You may never have gotten around to riding a Royal Enfield to Ladakh, no worries, a mixed bag of experiences is in store for you once you get there through other means. Get your trekking chums and put your gear on to start on one of the most popular treks in Ladakh. Cross the Markha Valley Trail, at the altitude of 4900 meters, where you trek alongside the Markha River that runs through “Little Tibet”, and is one of the world’s highest inhabited plateaus. Displaying a diverse topography across the landscapes and waterscapes, the Markha Valley is equal parts awe-inspiring and challenging. The best time for this trek is between June-September, as the temperature is not unbearably cold, and the sun isn’t conspiring to burn you down.
It typically takes around 8 to 9 days to cover the whole trail, where you basically cross the Zanskar range twice, consisting of two pass-crossings- the Ganda La and the Kongmaru La. It can be overcome within 5 days if you are running short of time and miss a few points. Now, as mentioned, there isn’t one fixed way to go about the trail. Here, we go along chronicling the path we followed in our trail.
We arrived in Zinchen village first, you can alternatively begin your journey at Spituk as well, but this route bought us time, where we gathered the whole paraphernalia for our trek including three locals for helping and guiding us, one horse and two mules to pack our food and fuel on. Trust us when we say this, loading up a mule is an art.
As we get acclimatized to the region, from Zinchen we set out for Ganda La Base Camp, a good 6-7 hours away (Rumbak, the largest village in Zinchen Valley would cross our path). On our way, we walked over a rather unreliable looking wooden bridge over the stream, these bridges seen all over the valley, are built by the locals who get paid by the travel agencies for their work. Slowly but steadily, our mule train caught along. The path here on, gradually started getting steeper.

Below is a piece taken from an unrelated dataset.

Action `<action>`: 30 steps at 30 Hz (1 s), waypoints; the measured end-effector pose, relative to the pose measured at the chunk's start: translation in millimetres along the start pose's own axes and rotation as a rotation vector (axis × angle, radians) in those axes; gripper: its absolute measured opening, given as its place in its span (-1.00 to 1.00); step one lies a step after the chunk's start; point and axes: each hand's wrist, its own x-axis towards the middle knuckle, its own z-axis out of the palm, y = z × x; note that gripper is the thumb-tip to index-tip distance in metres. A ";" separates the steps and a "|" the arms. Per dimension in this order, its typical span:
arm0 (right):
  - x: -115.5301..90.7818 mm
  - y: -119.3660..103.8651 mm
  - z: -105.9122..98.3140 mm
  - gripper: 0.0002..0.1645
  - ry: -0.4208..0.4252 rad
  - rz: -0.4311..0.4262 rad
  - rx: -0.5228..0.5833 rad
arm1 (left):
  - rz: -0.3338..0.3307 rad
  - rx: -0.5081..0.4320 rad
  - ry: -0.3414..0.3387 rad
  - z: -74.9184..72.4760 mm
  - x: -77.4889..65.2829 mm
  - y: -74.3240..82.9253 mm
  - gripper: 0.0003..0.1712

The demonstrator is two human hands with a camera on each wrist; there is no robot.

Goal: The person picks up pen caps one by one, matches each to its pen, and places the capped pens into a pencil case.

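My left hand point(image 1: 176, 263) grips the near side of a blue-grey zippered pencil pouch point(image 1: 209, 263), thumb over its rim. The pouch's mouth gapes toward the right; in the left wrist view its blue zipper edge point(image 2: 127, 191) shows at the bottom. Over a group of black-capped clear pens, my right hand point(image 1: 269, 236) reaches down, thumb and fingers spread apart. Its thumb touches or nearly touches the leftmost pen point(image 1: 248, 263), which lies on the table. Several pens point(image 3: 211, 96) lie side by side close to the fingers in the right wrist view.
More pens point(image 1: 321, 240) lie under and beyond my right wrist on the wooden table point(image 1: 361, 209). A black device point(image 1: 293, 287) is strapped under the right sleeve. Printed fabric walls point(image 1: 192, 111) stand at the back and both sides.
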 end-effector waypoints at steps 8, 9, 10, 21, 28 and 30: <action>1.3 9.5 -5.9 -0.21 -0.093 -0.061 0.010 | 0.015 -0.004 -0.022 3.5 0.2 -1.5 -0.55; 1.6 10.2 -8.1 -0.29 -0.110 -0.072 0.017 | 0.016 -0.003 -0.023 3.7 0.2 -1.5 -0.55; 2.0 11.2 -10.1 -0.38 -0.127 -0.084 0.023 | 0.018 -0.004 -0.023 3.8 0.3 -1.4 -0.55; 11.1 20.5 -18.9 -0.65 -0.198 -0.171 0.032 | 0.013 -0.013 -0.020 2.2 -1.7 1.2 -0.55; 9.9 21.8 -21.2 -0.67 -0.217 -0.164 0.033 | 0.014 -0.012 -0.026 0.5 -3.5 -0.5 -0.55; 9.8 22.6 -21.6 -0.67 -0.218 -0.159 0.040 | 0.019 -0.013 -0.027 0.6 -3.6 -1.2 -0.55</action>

There was nothing but rocks, wild roses and nettles to greet us for miles.
As we reached Rumbak we encountered several tea-points, they were abandoned as we went pretty early on in the season. We also spotted a few Jungle Fowls and Bharals (Blue Sheep); their red-brown summer coat makes them extremely difficult to spot. In winter they have a slate blue coloured coat to match the topography. Just before the final ascent to Ganda La Base Camp, we passed a little Homestay in a tiny hamlet called Nyurutse. The glorious picture of Manikeo in the background filled our vision as we reached our Base Camp.
Make-shift tents were raised out of old parachutes, as we prepared to settle in for the night. The kitchen tent offered much needed warmth, as we sat there brewing tea in subzero temperatures, thanking the culinary gods for the invention of Maggi Noodles. As the hours went by and it started getting colder, even the mules left their grazing in the higher pastures and made their way down. We couldn’t find much sleep due to the biting cold and the incessant tinkling of the bells on the mules. By morning it had started to snow briskly and Ganda La was under a fresh coat. It was time to promptly pack up before the snow could get to us. But it did, anyway! All that winter garb purchased from the Leh Market came in handy.
The trail started getting more laborious as the snow got heavier. So we took the liberty to stop and rest as and when we could. Slowly we trudged along looking upward. There were crevices we needed to be watchful of stepping into, lest we end up waist deep in the snow. We finally managed to pull ourselves to 4900 m on top. The views of the Stok and the Zanskar range are another reason apart from the climb that would leave you breathless. The top is marked with those signature prayer flags of the Himalayas. The world was literally at our feet as we beamed over what we had achieved.